_RECORDS FOR PROCESSING_.
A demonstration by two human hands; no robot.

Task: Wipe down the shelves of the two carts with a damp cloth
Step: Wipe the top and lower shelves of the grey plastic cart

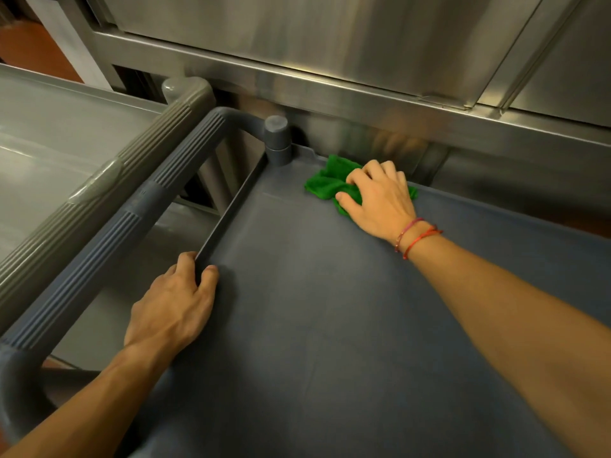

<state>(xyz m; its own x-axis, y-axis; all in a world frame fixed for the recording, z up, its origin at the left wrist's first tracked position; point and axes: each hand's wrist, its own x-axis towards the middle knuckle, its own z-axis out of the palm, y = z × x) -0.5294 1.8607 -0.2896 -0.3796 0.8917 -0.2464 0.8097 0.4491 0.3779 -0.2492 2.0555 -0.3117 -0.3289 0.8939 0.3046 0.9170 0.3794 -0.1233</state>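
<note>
Commercial kitchen: stainless steel cabinets, plastic utility carts.

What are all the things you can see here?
dark cart: one, dark grey, in front; its top shelf fills the middle
light cart: one, pale grey, left of the dark cart
dark handle: one, ribbed, on the dark cart's left end
pale handle: one, ribbed, right beside the dark handle
cloth: one, green, bunched on the dark cart's shelf near its far corner
steel cabinet: one, silver, behind the carts
bracelets: two, red, right wrist
left grip: one bare hand, holds the dark cart's rim
right grip: one bare hand, grips the cloth
</note>
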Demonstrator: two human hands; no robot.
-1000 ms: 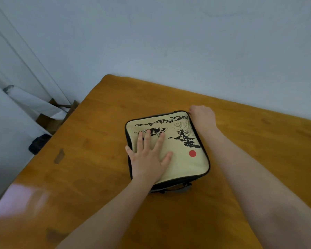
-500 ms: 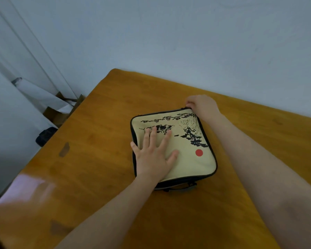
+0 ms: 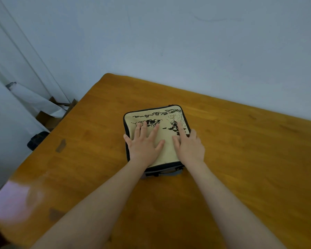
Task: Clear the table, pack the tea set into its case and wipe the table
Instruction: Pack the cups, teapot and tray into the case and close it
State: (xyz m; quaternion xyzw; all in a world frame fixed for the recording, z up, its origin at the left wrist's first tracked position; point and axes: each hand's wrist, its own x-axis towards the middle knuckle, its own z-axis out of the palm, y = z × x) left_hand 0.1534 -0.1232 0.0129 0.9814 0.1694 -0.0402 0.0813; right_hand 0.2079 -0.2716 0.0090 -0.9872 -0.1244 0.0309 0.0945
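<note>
The light is dim and even, with a cool bluish cast over the wall. No lamp or window shows. A pale pinkish glare patch lies on the table at its near left corner, soft-edged and smeared. The rest of the tabletop has a dull sheen, darker toward the near edge. Shadows are faint: a soft one under the near edge of the case, and a weak one beneath the forearms. The case's black print is fairly sharp, while the forearms near the bottom of the frame look soft. The wide lens bends straight lines: the table's far edge slants, and the vertical lines left of the table lean strongly.
</note>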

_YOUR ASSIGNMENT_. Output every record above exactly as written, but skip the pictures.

_THE ANSWER_.
A demonstration by two human hands; no robot.

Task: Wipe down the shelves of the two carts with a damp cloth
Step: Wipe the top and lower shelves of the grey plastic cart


<state>(xyz m; its own x-axis, y-axis; all in a world frame fixed for the recording, z up, its origin at the left wrist's first tracked position; point and axes: each hand's wrist, its own x-axis towards the middle knuckle, its own z-axis out of the palm, y = z × x) -0.5294 1.8607 -0.2896 -0.3796 0.8917 -0.2464 0.8097 0.4491 0.3779 -0.2492 2.0555 -0.3117 -0.3289 0.8939 0.3046 0.9170 0.3794 -0.1233</state>
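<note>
Commercial kitchen: stainless steel cabinets, plastic utility carts.

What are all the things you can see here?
dark cart: one, dark grey, in front; its top shelf fills the middle
light cart: one, pale grey, left of the dark cart
dark handle: one, ribbed, on the dark cart's left end
pale handle: one, ribbed, right beside the dark handle
cloth: one, green, bunched on the dark cart's shelf near its far corner
steel cabinet: one, silver, behind the carts
bracelets: two, red, right wrist
left grip: one bare hand, holds the dark cart's rim
right grip: one bare hand, grips the cloth
</note>
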Demonstrator: two human hands; no robot.
-1000 ms: 
-500 ms: 
+0 ms: 
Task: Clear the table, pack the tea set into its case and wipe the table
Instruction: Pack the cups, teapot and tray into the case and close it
State: (xyz m; quaternion xyzw; all in a world frame fixed for the recording, z up, its origin at the left wrist's first tracked position; point and axes: each hand's wrist, its own x-axis towards the middle knuckle, its own z-axis out of the palm, y = z × x) left_hand 0.1534 -0.1232 0.0129 0.9814 0.1694 -0.0402 0.0813; right_hand 0.2079 -0.2716 0.0090 -0.9872 -0.1244 0.0309 0.0945
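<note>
The light is dim and even, with a cool bluish cast over the wall. No lamp or window shows. A pale pinkish glare patch lies on the table at its near left corner, soft-edged and smeared. The rest of the tabletop has a dull sheen, darker toward the near edge. Shadows are faint: a soft one under the near edge of the case, and a weak one beneath the forearms. The case's black print is fairly sharp, while the forearms near the bottom of the frame look soft. The wide lens bends straight lines: the table's far edge slants, and the vertical lines left of the table lean strongly.
</note>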

No more output is expected for this exercise.